Il s’éveilla tout engourdi. Il s’éveilla parce que le silence s’était fait tout à coup et que les canons avaient brusquement cessé leur colloque. Le silence interrompait ce sommeil entouré de bruits.

La pluie, qui tombait encore, avait mouillé ses vêtements ; une affreuse lassitude ankylosait ses membres, et il souhaita de tout son être mourir.

Devant lui, derrière le rideau de pluie, il savait que s’étendait la campagne désolée où fumaient encore des ruines.

Était-il lâche ? Non, il souhaitait mourir.

C’était encore moins la souffrance physique qu’il voulait fuir que la souffrance morale dont il était tout imprégné. Un souvenir le hantait.

Une campagne pareille, mais ensoleillée : il était tout enfant et il se souvenait très bien ; ses parents voisinaient avec de paisibles gens devenus des amis, et il revoyait avec une telle acuité de vision tout cela, qu’il croyait encore vivre ces heures pour toujours abolies. Ils avaient une petite fille, frêle et toute blonde, mélancolique et rêveuse, qui n’aimait pas jouer aux jeux habituels de son âge et qui préférait se recueillir dans quelque endroit solitaire pour y caresser ses rêves. Il l’accompagnait, n’osant troubler par une parole le silence dont elle voulait s’entourer ; un jour, cependant, il avait osé questionner :

« Pourquoi regardes-tu le ciel, toujours ?

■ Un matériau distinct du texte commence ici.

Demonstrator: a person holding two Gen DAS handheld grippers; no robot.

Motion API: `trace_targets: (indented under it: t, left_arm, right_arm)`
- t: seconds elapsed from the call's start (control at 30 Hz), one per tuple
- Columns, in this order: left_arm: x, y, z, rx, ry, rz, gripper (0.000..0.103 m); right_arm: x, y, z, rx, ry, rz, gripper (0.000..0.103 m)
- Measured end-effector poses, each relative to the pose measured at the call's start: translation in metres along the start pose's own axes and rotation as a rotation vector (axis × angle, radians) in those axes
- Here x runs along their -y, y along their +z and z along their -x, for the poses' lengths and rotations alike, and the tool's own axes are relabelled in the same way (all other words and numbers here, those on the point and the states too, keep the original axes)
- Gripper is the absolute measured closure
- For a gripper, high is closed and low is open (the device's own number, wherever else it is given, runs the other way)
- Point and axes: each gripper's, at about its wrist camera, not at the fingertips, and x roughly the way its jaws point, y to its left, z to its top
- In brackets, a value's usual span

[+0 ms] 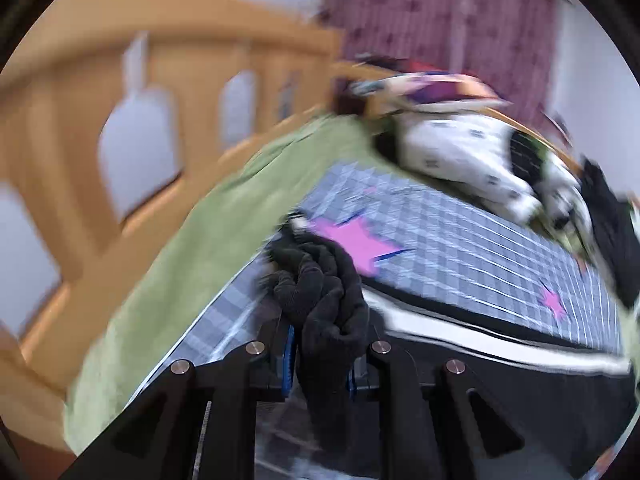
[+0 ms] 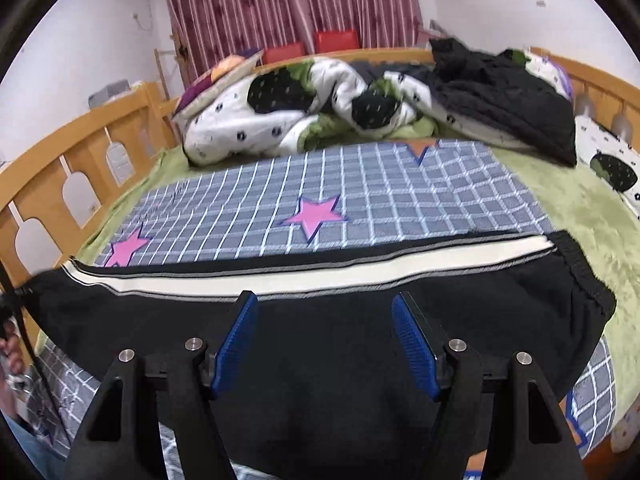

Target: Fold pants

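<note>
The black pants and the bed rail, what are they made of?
The black pants look like soft knitted cloth, maybe fleece: matte, fuzzy where bunched in the left gripper, with a ribbed stretchy waistband and a white side stripe. The bed rail looks like wood, honey-coloured and smooth, probably varnished, with cut-out arches.

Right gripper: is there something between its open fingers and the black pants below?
Nothing visible. The right gripper hangs open directly over the black pants on the checked sheet. The left gripper already grips one bunched end.
</note>
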Motion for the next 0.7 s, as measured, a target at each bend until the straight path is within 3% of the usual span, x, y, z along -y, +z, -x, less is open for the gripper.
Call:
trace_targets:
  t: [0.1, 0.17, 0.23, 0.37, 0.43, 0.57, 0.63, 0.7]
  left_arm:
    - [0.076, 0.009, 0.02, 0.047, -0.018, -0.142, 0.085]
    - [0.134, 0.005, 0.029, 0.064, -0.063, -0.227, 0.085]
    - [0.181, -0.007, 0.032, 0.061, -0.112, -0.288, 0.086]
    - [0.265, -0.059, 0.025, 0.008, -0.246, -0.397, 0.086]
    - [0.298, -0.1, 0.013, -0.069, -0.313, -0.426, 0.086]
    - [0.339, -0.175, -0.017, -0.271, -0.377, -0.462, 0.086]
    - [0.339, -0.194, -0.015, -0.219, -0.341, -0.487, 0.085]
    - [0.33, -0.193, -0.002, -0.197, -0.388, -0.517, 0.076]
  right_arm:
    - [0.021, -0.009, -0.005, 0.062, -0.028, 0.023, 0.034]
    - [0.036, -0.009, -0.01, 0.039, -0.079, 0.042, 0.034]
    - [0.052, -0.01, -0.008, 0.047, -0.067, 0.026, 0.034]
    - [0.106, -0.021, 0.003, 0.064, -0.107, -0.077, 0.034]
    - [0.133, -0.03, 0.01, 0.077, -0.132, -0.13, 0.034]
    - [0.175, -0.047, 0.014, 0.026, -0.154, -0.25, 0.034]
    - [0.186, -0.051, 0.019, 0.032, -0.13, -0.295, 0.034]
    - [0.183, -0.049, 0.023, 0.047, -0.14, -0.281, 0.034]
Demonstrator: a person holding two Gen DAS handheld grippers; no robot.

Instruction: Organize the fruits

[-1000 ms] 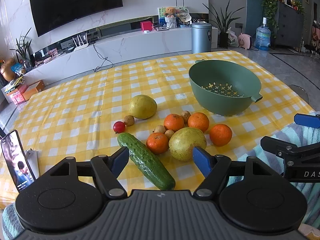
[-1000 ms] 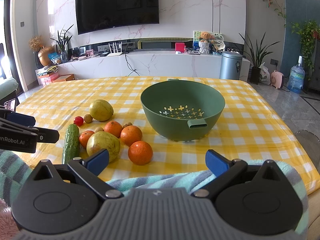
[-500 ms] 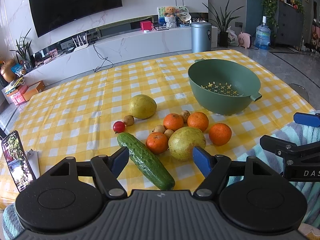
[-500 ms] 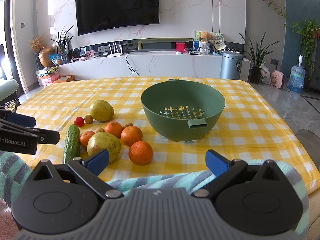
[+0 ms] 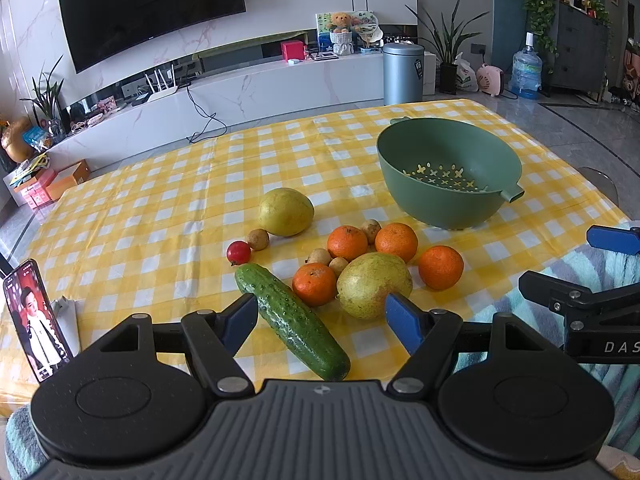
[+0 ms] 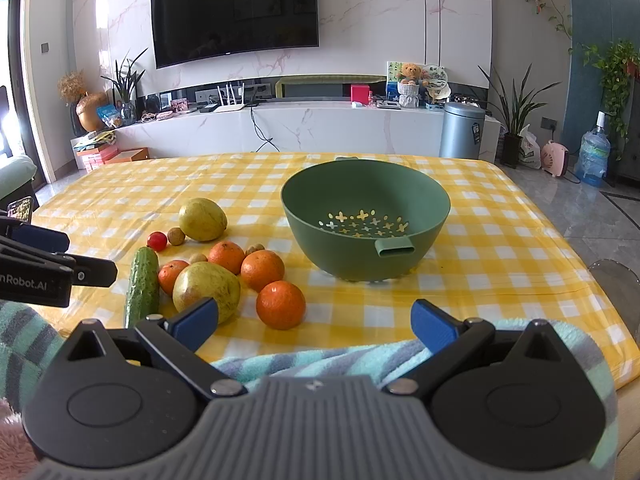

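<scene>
Nothing moved — left claw (image 5: 322,322) and right claw (image 6: 314,322) spread, empty; green bowl (image 6: 424,248) empty.

Phone (image 5: 34,320) propped upright at left edge of yellow checked tablecloth (image 5: 160,216), screen lit; striped teal towel (image 6: 320,360) over near edge; beyond the table: wall TV (image 6: 234,10), grey bin (image 6: 462,130), water jug (image 6: 594,154)

Left gripper (image 5: 322,318) and right gripper (image 6: 314,320) both level, side by side, jaws spread wide, nothing between the fingers.
</scene>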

– On y voit de si belles choses ! C’est là, vois-tu, qu’on demeure, dans tous ces beaux pays, quand on est mort ! »

Lorsqu’il fallait enfin rentrer, ils revenaient tous deux à la maison en se tenant par la main. Elle chantait des rondes enfantines et, parmi celles-ci, une lui revenait à la mémoire. Il en avait oublié les paroles, mais non pas la mélodie triste et lente :
 

Les cloches du Nord se sont mises à sonner,

Les cloches du Nord se sont mises à sonner.

 

Il se sentait pénétré par l’infinie tendresse mélancolique de ce souvenir.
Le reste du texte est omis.